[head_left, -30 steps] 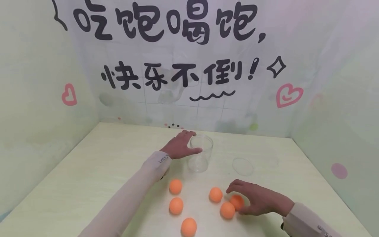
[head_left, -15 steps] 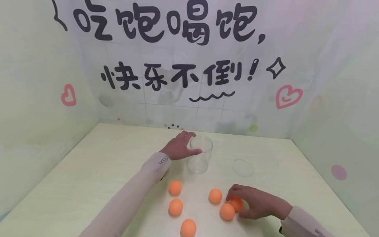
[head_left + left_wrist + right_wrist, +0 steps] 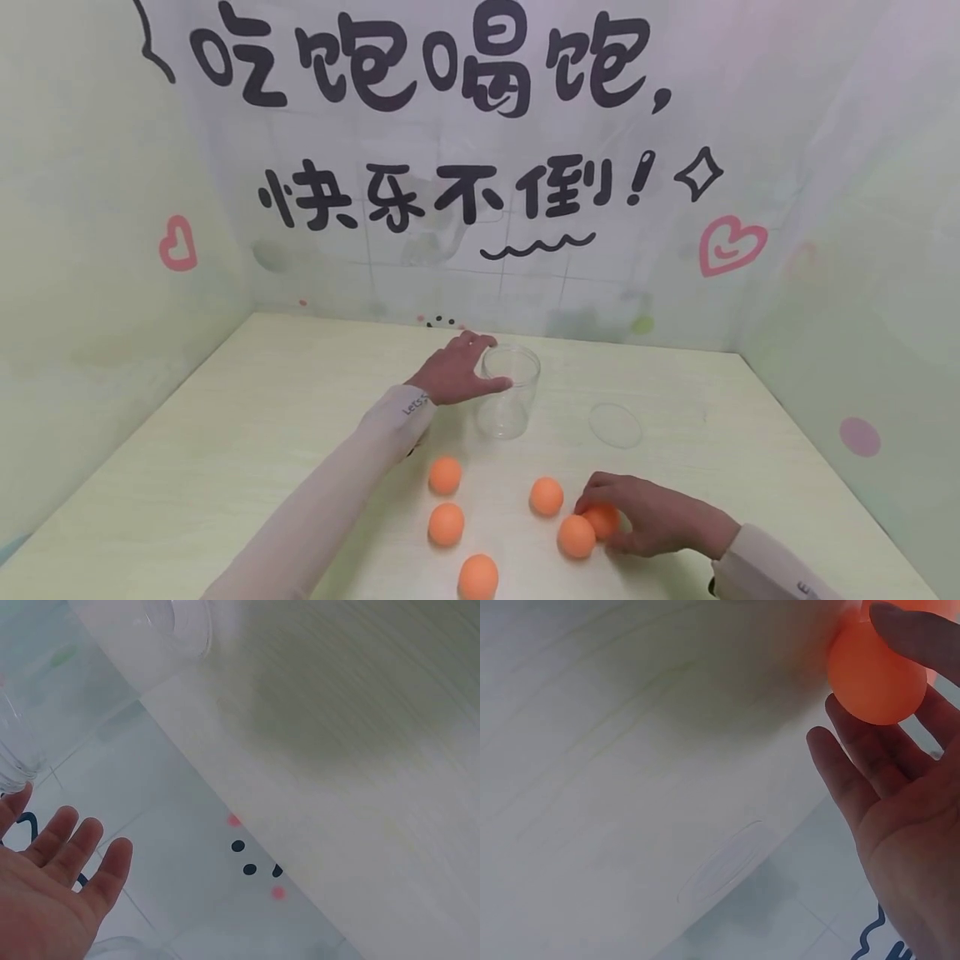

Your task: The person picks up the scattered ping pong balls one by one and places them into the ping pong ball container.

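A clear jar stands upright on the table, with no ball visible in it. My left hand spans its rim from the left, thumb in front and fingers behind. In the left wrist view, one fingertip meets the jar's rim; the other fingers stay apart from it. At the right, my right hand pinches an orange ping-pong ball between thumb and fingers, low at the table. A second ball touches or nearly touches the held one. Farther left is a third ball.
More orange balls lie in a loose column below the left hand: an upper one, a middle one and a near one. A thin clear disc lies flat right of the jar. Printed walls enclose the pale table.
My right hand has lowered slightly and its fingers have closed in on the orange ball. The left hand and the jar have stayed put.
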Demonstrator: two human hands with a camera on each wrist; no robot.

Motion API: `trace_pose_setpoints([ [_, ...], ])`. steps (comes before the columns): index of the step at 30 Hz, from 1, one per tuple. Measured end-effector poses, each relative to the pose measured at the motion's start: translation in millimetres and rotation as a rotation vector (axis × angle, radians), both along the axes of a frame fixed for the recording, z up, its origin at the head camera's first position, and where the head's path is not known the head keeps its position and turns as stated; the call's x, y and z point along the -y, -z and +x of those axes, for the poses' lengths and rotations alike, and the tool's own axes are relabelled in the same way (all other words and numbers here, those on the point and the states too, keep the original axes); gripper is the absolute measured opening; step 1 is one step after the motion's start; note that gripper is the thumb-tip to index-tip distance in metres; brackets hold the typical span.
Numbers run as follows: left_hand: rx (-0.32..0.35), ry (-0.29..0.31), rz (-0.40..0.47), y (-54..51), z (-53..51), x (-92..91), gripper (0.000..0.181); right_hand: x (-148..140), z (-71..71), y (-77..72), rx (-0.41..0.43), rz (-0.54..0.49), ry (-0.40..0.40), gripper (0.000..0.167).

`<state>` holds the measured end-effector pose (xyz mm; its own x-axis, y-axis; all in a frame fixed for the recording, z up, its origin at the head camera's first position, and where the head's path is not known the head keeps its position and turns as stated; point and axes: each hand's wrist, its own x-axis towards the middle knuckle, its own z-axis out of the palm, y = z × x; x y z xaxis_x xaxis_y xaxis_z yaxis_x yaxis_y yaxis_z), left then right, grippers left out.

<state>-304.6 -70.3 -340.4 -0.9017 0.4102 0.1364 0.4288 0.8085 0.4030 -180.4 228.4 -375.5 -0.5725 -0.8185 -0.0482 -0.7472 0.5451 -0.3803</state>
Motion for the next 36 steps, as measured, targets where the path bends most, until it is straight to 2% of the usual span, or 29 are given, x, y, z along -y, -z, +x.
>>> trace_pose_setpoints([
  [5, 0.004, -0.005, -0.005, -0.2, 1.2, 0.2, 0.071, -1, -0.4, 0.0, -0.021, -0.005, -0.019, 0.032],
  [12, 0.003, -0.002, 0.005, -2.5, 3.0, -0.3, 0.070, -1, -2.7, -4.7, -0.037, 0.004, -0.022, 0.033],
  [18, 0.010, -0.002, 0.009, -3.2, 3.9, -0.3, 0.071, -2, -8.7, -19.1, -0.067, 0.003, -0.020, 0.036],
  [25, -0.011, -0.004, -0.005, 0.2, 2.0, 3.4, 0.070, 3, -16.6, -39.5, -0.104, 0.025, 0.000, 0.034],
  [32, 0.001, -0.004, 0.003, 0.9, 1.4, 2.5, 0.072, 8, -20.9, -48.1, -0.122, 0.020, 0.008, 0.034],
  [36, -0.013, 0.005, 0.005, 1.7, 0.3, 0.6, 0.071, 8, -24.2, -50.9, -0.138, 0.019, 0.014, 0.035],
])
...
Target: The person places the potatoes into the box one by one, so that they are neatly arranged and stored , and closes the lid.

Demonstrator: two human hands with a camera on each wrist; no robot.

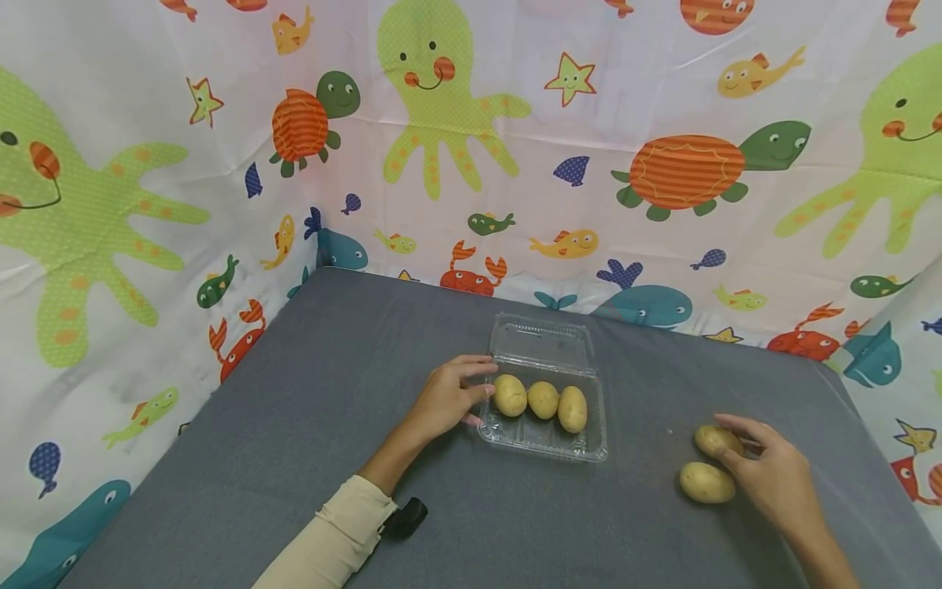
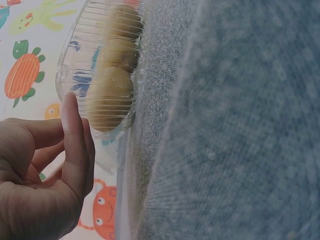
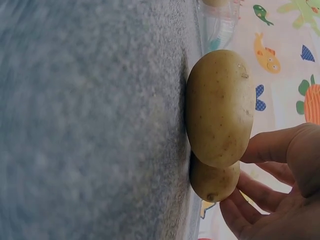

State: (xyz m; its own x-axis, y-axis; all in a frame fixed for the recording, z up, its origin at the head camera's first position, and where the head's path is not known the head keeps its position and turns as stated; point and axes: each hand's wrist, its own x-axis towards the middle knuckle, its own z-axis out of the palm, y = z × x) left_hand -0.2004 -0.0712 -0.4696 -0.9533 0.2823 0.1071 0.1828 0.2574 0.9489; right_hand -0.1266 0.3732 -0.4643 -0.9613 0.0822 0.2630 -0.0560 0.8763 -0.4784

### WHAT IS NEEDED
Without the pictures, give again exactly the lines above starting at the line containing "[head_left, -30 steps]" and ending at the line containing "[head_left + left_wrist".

### ANSWER SECTION
[head_left, -30 steps] 
[head_left, -15 steps] 
[head_left + left_wrist + right_wrist, +0 steps] 

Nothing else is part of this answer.